## Work item
When the string "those" is part of a line in the data below, report the whole line.
--------------------------------------------------
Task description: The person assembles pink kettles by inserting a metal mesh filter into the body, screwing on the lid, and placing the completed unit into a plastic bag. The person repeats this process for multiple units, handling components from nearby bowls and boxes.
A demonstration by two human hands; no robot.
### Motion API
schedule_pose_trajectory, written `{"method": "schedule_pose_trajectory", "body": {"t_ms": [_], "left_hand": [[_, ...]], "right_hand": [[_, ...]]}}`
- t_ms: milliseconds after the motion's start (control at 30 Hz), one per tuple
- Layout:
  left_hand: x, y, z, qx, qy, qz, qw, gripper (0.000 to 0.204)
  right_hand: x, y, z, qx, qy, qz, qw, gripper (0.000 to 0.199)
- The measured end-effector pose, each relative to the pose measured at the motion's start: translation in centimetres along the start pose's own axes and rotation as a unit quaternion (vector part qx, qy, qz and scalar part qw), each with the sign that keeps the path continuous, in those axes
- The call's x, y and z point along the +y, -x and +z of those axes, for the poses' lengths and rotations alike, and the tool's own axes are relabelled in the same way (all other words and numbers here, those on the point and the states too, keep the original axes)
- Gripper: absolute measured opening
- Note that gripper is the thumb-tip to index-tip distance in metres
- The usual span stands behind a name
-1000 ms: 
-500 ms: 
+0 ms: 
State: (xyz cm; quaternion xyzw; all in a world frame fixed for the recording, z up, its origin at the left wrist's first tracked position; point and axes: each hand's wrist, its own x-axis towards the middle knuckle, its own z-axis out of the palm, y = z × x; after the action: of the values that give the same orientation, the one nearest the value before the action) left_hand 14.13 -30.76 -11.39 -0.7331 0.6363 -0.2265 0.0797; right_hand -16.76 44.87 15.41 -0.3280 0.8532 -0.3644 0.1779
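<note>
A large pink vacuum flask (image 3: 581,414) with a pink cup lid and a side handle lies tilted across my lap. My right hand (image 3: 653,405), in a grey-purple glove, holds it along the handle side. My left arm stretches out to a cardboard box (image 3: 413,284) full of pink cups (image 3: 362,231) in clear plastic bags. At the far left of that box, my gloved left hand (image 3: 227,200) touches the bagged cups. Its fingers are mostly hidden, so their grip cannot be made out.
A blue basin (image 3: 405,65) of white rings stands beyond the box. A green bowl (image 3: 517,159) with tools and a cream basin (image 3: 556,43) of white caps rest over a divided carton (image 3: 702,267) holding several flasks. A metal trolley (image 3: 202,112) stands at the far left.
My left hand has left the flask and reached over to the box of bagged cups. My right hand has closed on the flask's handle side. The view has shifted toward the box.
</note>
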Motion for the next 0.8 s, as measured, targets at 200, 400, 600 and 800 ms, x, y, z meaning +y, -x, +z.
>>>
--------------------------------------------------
## Solution to this problem
- The measured end-effector pose, each relative to the pose measured at the motion's start: translation in centimetres along the start pose's own axes and rotation as a unit quaternion (vector part qx, qy, qz and scalar part qw), each with the sign that keeps the path continuous, in those axes
- The call's x, y and z point along the +y, -x and +z of those axes, for the poses' lengths and rotations alike, and the tool's own axes are relabelled in the same way (all other words and numbers here, those on the point and the states too, keep the original axes)

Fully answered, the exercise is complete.